Your favorite fish tale or movie?

Finding Nemo.  I think my preschool class watched that movie 10 times. 

Are you sunrise, daylight, twilight or night? Explain why you chose your answer.

In relations to what? 

The hours I keep would constitute sunrise.  I try to have a sunny (daylight) disposition while fighting periods of dark melancholy (night).  Not sure what twilight would mean in my life.

I don't suppose I really answered the question, but hey, I tried.

What's the oldest piece of clothing you own and still wear?

My robe.  Mom bought me the robe for Christmas in the mid 90's.  It's old and way too big, but it's comfortable, so I'm keeping it for as long as I can.

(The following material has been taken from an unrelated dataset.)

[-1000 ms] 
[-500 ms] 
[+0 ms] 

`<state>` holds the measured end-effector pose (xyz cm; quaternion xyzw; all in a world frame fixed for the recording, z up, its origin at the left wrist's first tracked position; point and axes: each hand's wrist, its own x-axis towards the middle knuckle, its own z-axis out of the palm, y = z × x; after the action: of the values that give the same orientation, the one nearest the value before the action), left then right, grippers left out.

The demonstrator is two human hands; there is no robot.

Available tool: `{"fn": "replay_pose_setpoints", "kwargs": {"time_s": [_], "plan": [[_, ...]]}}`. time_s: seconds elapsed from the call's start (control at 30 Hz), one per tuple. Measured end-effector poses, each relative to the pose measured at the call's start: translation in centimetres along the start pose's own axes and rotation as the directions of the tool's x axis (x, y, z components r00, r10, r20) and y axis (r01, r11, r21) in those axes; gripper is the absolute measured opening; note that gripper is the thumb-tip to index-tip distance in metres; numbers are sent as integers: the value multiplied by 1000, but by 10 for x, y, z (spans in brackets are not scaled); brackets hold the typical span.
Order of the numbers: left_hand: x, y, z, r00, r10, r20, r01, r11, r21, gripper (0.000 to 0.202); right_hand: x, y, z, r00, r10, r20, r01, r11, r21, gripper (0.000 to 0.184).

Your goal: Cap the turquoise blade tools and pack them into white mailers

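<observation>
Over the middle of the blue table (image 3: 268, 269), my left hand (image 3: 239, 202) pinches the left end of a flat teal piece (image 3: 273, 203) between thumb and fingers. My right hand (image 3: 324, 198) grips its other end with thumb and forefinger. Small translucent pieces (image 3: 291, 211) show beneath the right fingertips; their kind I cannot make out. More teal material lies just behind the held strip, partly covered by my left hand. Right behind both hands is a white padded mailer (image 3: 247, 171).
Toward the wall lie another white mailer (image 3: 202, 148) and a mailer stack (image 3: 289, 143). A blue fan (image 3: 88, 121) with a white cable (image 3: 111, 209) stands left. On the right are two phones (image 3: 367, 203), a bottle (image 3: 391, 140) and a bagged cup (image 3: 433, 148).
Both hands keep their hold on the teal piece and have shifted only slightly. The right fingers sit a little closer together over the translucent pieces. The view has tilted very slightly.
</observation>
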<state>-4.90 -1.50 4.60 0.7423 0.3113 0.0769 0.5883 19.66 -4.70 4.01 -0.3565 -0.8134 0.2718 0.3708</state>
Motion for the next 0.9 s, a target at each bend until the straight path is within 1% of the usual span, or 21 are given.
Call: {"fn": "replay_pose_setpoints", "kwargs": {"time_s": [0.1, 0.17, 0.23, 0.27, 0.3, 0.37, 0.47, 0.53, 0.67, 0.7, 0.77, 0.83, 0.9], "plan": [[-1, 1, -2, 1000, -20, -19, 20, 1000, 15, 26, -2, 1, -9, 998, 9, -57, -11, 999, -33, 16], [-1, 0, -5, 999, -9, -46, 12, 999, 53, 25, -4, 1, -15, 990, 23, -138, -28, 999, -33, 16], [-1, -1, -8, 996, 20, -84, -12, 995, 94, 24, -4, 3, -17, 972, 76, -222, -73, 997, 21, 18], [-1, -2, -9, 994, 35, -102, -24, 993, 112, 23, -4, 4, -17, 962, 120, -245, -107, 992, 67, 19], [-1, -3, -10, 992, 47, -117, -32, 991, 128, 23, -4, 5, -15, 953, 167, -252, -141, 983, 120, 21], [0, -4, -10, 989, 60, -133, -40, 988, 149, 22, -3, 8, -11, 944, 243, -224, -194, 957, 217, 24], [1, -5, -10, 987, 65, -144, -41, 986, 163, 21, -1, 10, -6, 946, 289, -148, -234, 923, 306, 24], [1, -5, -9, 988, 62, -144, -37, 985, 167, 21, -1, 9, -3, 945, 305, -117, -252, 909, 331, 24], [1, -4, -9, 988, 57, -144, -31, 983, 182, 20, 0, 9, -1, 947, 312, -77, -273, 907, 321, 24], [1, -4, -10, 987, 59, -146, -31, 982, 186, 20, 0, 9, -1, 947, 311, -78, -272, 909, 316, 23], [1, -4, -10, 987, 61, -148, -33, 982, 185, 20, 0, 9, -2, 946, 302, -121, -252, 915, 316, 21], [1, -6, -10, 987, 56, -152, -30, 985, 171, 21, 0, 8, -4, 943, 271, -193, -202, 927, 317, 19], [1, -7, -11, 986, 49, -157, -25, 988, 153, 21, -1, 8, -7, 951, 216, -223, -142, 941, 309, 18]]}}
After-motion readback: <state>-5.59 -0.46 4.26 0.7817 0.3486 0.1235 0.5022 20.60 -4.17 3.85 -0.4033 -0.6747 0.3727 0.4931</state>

We've got one more month of (officially) winter here in the Northern hemisphere. Are you feeling the need for a getaway? What's been the best and worst part of your winter so far?

I need one, but it's not feasible right now (budget constraints).  The best part of winter has been that the weather has been mild.  Here in the South, we haven't had a long string of cold days.  We'll have a day or two of cold, then several warmer days in a row.  The cool or rainy days I take for rest and relaxation.  I use the warmer days as opportunities to get outside for a walk.  The worst part of winter has been the uncertainty that surrounds me.  It's been there a while, but for some reason, the winter months amplify it.

The Wednesday Hodgepodge lands on National Margarita Day...will you be celebrating? Frozen or on the rocks? Are you a Jimmy Buffet fan? If so, what's your favorite JB tune?

No, and no.

Insert your own random thought here.

As I write this hodgepodge, I'm having a blue day.  I haven't quite conquered the insomnia bug.  Saturday night was a terrible time to not sleep well since Sunday was going to be busy with no nap time.  I enjoyed my Sunday, went to bed before 6:00 and slept really well.  Catching up has been a bugger.  My Tuesday nap lasted nearly four hours, but I still feel lethargic and wore slap out.  This is NOT helping my mood one little bit.  I'm trying to be a big girl and suck it up--but it's starting to get to me.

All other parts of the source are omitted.